As a result, conflicting demands occur in a passivized ellipsis clause such as that in (18): the VP-ellipsis requires that the VP meaning (was read by the judge) be topical, whereas the speaker has used a construction that indicates that the remnant subject NP (the confession) is topical. Clearly one cannot have it both ways, for focus must be present somewhere in the clause. In such a situation, the speaker therefore has at least two other options, both of which are preferable: use the active voice construction, for which the elided VP meaning can felicitously serve as the topic, or use the passive without employing ellipsis, so that the surface subject can serve as the topic without conflicting constraints. This hypothesis thus gives us an explanation for why we see a PECP in both matched and mismatched conditions, but only when VP-ellipsis occurs.

As noted earlier, this hypothesis is only speculative, and it is not among our goals to offer a vigorous defense of it here. However, we do point out that it does make an immediate prediction: that there should be no penalty for passive ellipsis clauses in which the subject and VP meaning can be both construed as being part of the topic. There is in fact evidence to support this prediction. Kertz (2013) conducted an experiment to test her hypothesis that the penalty for syntactic mismatch would vary according to information structural properties associated with ellipsis clauses: in particular, that ellipsis clauses that display AUXILIARY FOCUS will be more resilient to mismatch than those that display SUBJECT FOCUS. Her Experiment 3 employed stimuli of the sort shown in (19a)–(19d):10

(19) a. The technicians didn’t install the line as quickly as the engineers did. [subject focus, match]
  b. The line wasn’t installed by the technicians as quickly as it could have been. [auxiliary focus, match]
  c. The line wasn’t installed by the technicians as quickly as the engineers did. [subject focus, mismatch]
  d. The technicians didn’t install the line as quickly as it could have been. [auxiliary focus, mismatch]

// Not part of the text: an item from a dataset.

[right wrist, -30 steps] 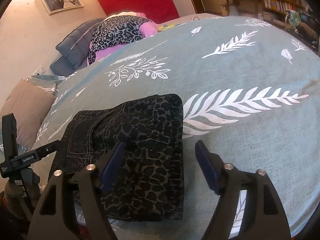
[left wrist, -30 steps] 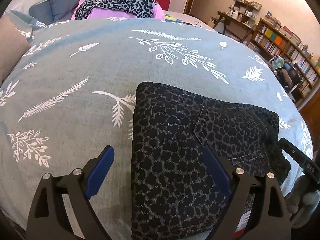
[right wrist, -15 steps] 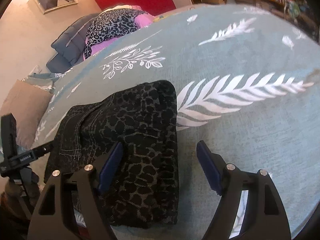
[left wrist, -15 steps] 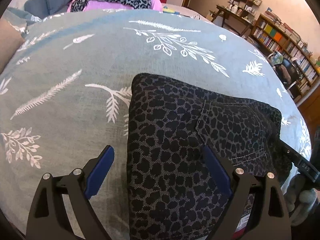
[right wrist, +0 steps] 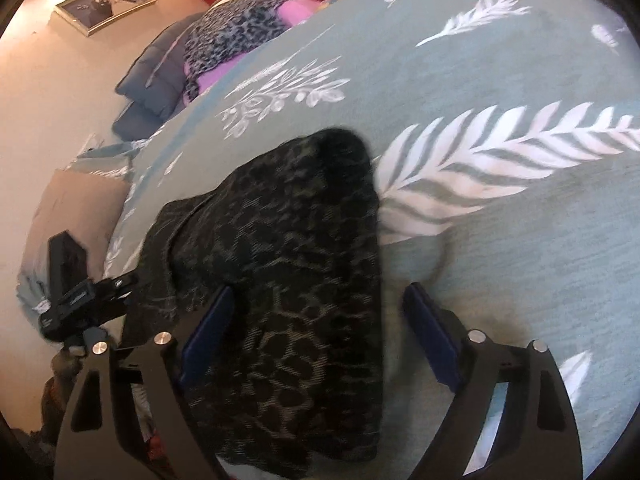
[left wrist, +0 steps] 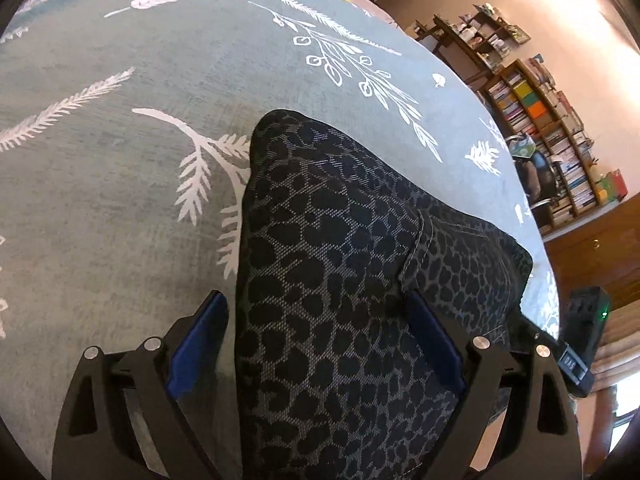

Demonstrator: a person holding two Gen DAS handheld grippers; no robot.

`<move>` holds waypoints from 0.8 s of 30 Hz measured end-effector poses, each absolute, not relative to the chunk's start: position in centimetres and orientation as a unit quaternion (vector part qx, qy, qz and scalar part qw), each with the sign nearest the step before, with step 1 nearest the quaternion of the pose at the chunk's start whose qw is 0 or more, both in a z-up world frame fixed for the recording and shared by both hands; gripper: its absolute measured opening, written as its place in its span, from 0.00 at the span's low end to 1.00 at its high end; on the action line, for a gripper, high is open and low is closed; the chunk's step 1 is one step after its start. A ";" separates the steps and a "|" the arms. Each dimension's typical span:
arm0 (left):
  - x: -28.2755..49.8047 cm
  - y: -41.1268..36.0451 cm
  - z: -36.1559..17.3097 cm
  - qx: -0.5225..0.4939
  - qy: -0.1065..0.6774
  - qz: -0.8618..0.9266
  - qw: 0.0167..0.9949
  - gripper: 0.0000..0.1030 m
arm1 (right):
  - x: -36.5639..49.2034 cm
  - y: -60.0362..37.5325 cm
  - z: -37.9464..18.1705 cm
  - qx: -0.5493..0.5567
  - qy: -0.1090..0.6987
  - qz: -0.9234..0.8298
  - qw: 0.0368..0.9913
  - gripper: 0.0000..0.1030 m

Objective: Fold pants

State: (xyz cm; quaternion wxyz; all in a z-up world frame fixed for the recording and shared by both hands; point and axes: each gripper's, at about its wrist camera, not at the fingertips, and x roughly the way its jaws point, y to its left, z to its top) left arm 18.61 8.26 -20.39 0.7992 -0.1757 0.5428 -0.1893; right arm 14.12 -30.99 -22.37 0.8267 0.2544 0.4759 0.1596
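On the grey-green bed cover printed with white leaves (left wrist: 120,184), the folded pants of dark leopard-spotted denim (left wrist: 332,280) lie at six o'clock under both my hands, my left fingers (left wrist: 316,344) spread apart astride one end, my right fingers (right wrist: 316,344) just widened, straddling the other.

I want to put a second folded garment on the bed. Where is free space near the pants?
The bedspread is bare on the right of the folded pants, around the big white fern print. It is bare on their left too. The far end is crowded with a pile of clothes.
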 end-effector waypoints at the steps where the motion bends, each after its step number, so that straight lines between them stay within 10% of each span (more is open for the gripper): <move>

Kertz compared the relative acceptability of cases in which accent falls on the subject of the ellipsis clause, as in (19a) and (19c), with cases in which accent falls on the auxiliary, as in (19b) and (19d). The results revealed a reliable interaction between mismatch and focus, whereby simple focus ellipses were rated as significantly more acceptable in the mismatch condition, but not in the match condition.

Two of Kertz’s findings provide preliminary support for our hypothesis. First, in contrast to the results of our Experiment 1, there was no passive ellipsis clause penalty witnessed in the matched condition: [P -> P] ellipses such as (19b) were not reliably rated as less acceptable than [A -> A] ellipses such as (19a). This is explained by the fact that her [P -> P] stimuli featured ellipsis clauses in which focus resided only on the auxiliary. As such, both the passivized subject and the VP meaning are topical, and no PECP resulted. Second, whereas her results revealed a mismatch asymmetry, it went in the opposite direction as the one found here and in other previous work: [A -> P] mismatches such as (19d) were rated as more acceptable than [P -> A] mismatches such as (19c). Again, this is consistent with the hypothesis, since her [A -> P] mismatches, unlike her [P -> A] mismatches, were cases of auxiliary focus, and hence the other elements of the sentence, including the meanings of both the subject NP and the elided VP, were topical. This suggests that there was no PECP in effect to bring down the ratings of the [A -> P] mismatches.

Therefore, as an ensemble, the foregoing evidence suggests that there is a PECP, but one that applies only in ellipsis clauses that bear subject focus. These are just the cases in which the need for the meanings of both the subject and the elided NP to be topical are in conflict: the elision of the VP in turn requires that focus falls on the subject, whereas one of the central functions of the passive is to mark its subject as topical. This conflict does not exist in auxiliary focus constructions, and hence we find no evidence of a penalty.11

A reviewer rightfully asks whether the PECP is unique to VP-ellipsis, or if it extends to other types of ellipsis more generally. To gain insight into this question, we carried out a pilot experiment to investigate the potential existence of a PECP in two other forms of ellipsis, specifically gapping and sluicing. 24 items were derived from the items used in Experiment 1, with 12 containing gapping as in (20) and 12 containing sluicing as in (21).

(20) a. Mary scolded Wilma, and Susan, Nancy.
  b. Wilma was scolded by Mary, and Nancy, by Susan.
  c. Mary scolded Wilma, and Susan scolded Nancy.
  d. Wilma was scolded by Mary, and Nancy was scolded by Susan.
(21) a. Someone read the report, but I don’t know who.
  b. The report was read by someone, but I don’t know by whom.
  c. Someone read the report, but I don’t know who read it.
  d. The report was read by someone, but I don’t know by whom it was read.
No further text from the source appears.